Why Health Reform is a Risky Business for Politicians: Even Winning Can Cost You at the Polls!

Why Health Reform is a  Risky Business for Politicians: Even Winning Can Cost You at the Polls!

In August 1989, Chicago Congressman Daniel Rostenkowski, then Chairman of the “powerful” House Ways and Means Committee, narrowly escaped an angry mob of seniors in his own district who attacked his car with umbrellas. His crime: eliminating the gaping patient financial exposure built into the Medicare program in 1965 by raising taxes on the “high income” elderly.   In November, 1989 Congress rescinded the so-called Catastrophic Coverage Act, a bipartisan reform signed into law by Ronald Reagan just sixteen months earlier.

In the spring of 1994, Bill and Hillary Clinton abandoned their famously arcane health reform plan and months later, forfeited control over Congress in the 1994 mid-term elections. Health reform was a major factor giving Newt Gingrich’s House Republicans control for the first time in forty years. Twenty five years later, Barack Obama succeeded, with huge Democratic majorities, in passing the Affordable Care Act and . . . lost control of the House less than eight months later in the largest Republican landslide since 1938, due in major part to voter backlash against “ObamaCare”.

What was the common denominator of all these political events? The answer: powerful voter retribution for tinkering with the healthcare system, successfully or not.  Why is health reform such risky business for politicians?

First, US. healthcare is a vast enterprise, the size and complexity of a large industrial nation.  In 2017, we will spend more than $3.5 trillion on healthcare, roughly equal to the GDP of Germany.   It employs sixteen million people.   Its physicians, scientists and engineers, hospitals, pharmaceutical and technology firms, information technology vendors, not to mention patients themselves, are, collectively, the most powerful private interest group in the country. Invading a third world country like Iraq or Afghanistan is child’s play compared to reforming the US health system.

Second, and more important, the health system touches every American at vulnerable times. Virtually every mother in America became a mother in one of its hospitals.   One third of us will die in those same hospitals, and perhaps half of us will spend some time in the hospital in the last month of our lives. There are nearly 5000 US hospitals, more than 800 thousand practicing physicians and millions of nurses and other health professionals devoted to sheperding us through critical life passages. They see us, and try to help us, when we are not at our best.

But third and most important, American voters view health reform schemes emanating from Washington through a prism of fear borne of intimate personal experience. For example, nearly 1.6 million people will be diagnosed with cancer this year, and six hundred thousand people will die of the disease.  There are over 14 million cancer survivors in the US, most of whom have families to dealt with the fear and risk together with their family and friends. That adds up to many tens of millions of people directly affected by just one illness. Every one of those 14 million cancer survivors, including the author of this post, is the proud owner of a “pre-existing condition”.
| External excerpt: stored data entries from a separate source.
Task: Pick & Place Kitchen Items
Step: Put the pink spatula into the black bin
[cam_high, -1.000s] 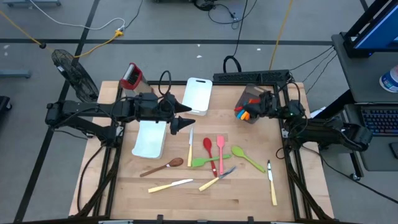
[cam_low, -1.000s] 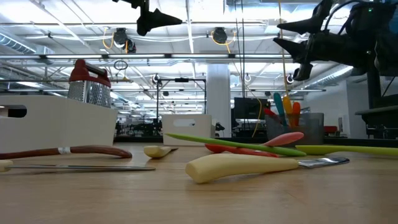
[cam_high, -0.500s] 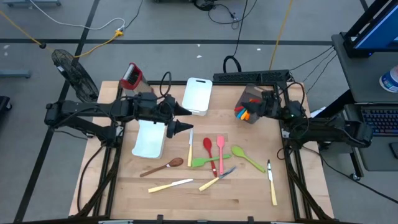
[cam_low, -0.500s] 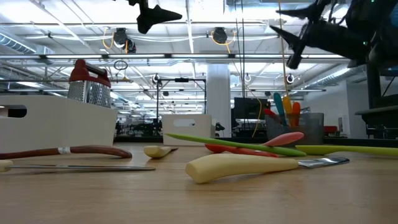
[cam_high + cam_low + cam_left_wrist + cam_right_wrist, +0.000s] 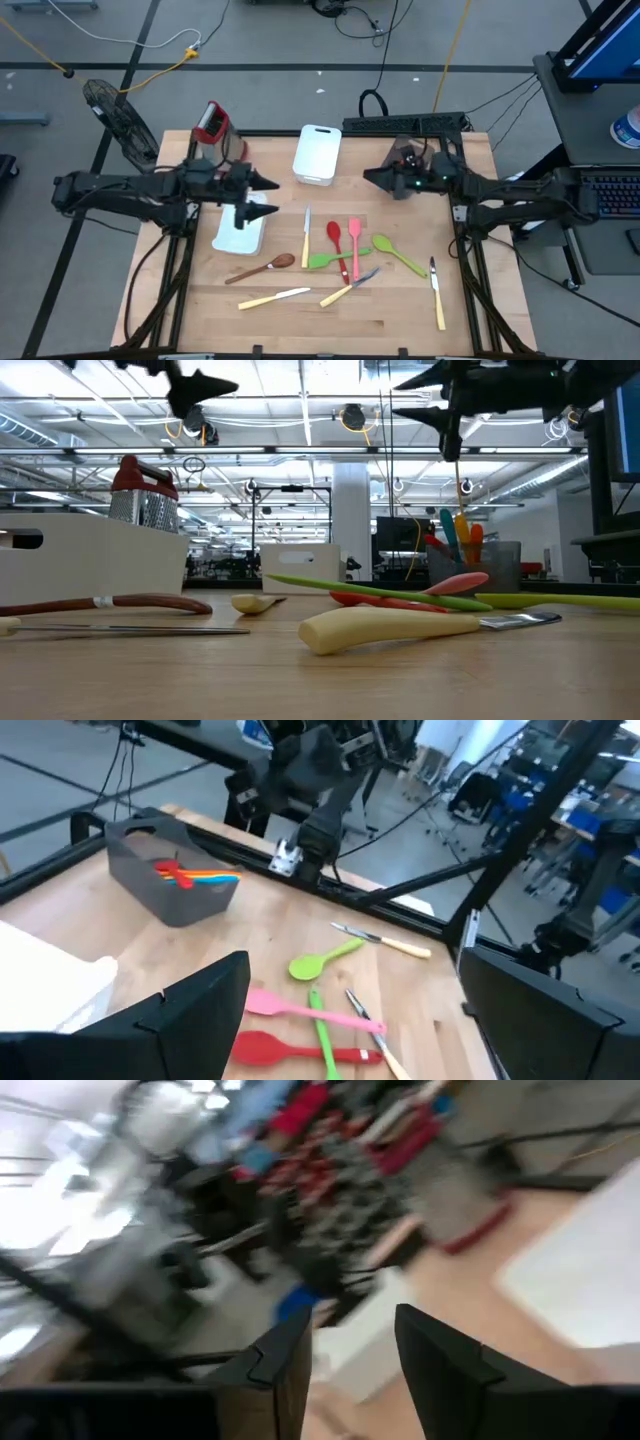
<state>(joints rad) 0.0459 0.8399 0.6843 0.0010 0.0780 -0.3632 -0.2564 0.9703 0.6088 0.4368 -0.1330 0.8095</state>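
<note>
Several utensils lie flat on the wooden table: a red spoon (image 5: 333, 236), a pink spatula (image 5: 354, 236), a green spoon (image 5: 396, 251), a green spatula (image 5: 325, 260), a wooden spoon (image 5: 266, 267) and cream-handled knives (image 5: 273, 297) (image 5: 437, 292). My left gripper (image 5: 270, 197) is open and empty, high above a white tub (image 5: 238, 232). My right gripper (image 5: 368, 175) is open and empty, high up just left of the grey holder (image 5: 175, 885), which holds orange, red and blue utensils. In the low view both grippers (image 5: 205, 382) (image 5: 405, 400) hang well above the table.
A second white tub (image 5: 317, 153) stands at the far middle and a red-topped metal grater (image 5: 211, 122) at the far left. Black frame rails run along the table's edges. Bare wood lies along the near edge (image 5: 330, 325).
My left gripper has drawn back toward the table's left edge, from beside the utensils to above the white tub, still open. My right gripper has swung from above the holder toward the table's middle and turned to point left. No utensil has moved.
</note>
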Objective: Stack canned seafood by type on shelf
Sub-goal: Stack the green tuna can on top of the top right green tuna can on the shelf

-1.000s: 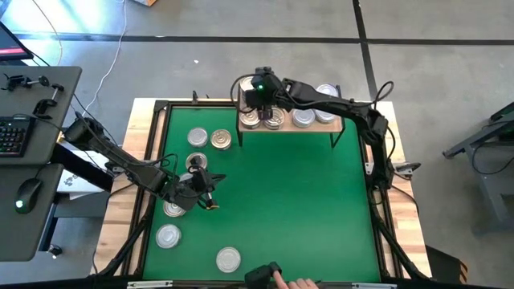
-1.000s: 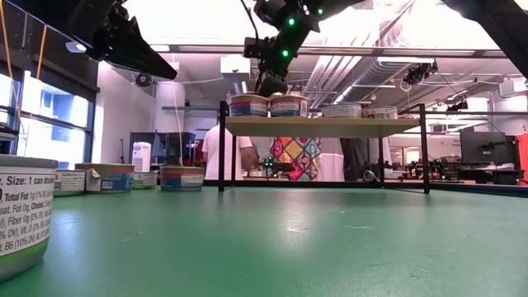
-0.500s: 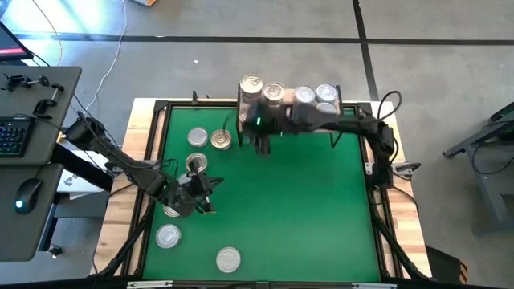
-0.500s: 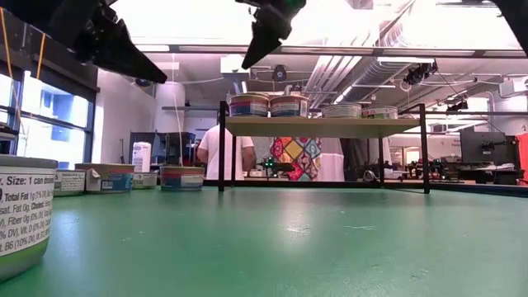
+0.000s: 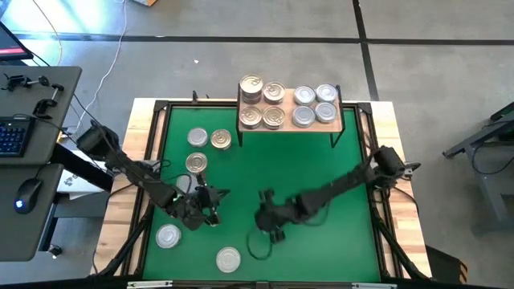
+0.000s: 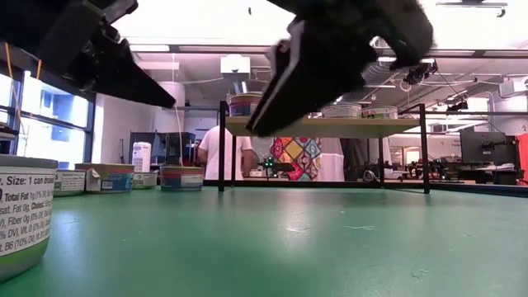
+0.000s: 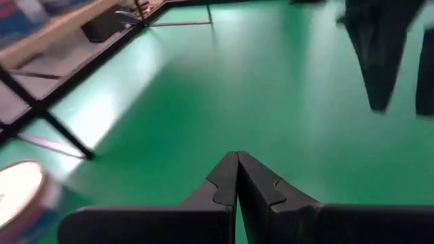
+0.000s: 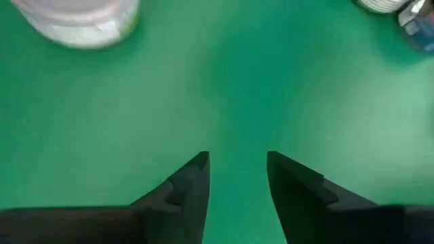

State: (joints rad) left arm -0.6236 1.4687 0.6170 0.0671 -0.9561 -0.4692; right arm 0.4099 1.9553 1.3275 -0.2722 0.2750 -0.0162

The primal fear of becoming ill is now accompanied by the fear of being bankrupted by the medical bills that result. More than 43 million Americans have unpaid medical bills. Nearly 40% of adults have been contacted by bill collectors for those bills.

And there isn’t much of a margin in most household budgets for that surprise medical bill. Almost half of American households cannot cope with a surprise $400 bill without borrowing the money or selling something they own.   Medical expenses are the major contributor of personal bankruptcy .   It is worth noting here that personal bankruptcies have fallen by HALF since the Affordable Care Act was passed.

And finally, as the 2016 election of consummate outsider Donald Trump, with nary five minutes of prior experience in government, conclusively demonstrated, tens of millions of voters do not trust the competence of the federal government or believe that it is working for them.

So- health care- nearly 20% of the economy, hellishly complex, intimate attached to voters’ darkest fears and their pocketbooks, encased in a huge mesh of powerful interest groups and vast public skepticism over whether government can do anything right.  What is there for a politician not to love here? Political leaders intent on “reforming” healthcare are messing with something with a lot of nerve endings attached to primal voter fears, both for their own health and their finances. And there isn’t a great deal of trust to go around.

Republican health reformers, as you take your turn, take note: health policy isn’t brain surgery. It’s actually a lot harder.  Voters remember what you promised. Recall Obama’s most costly promise: “If You Like Your Health Plan, You Can Keep It”.   It also pays to be humble about what you can accomplish. Trump promised a “terrific” health plan that “covered everybody”.   And the Hippocratic Oath doesn’t just apply to medicine. It applies in force to health policy, particularly the “At First, Do No Harm” part.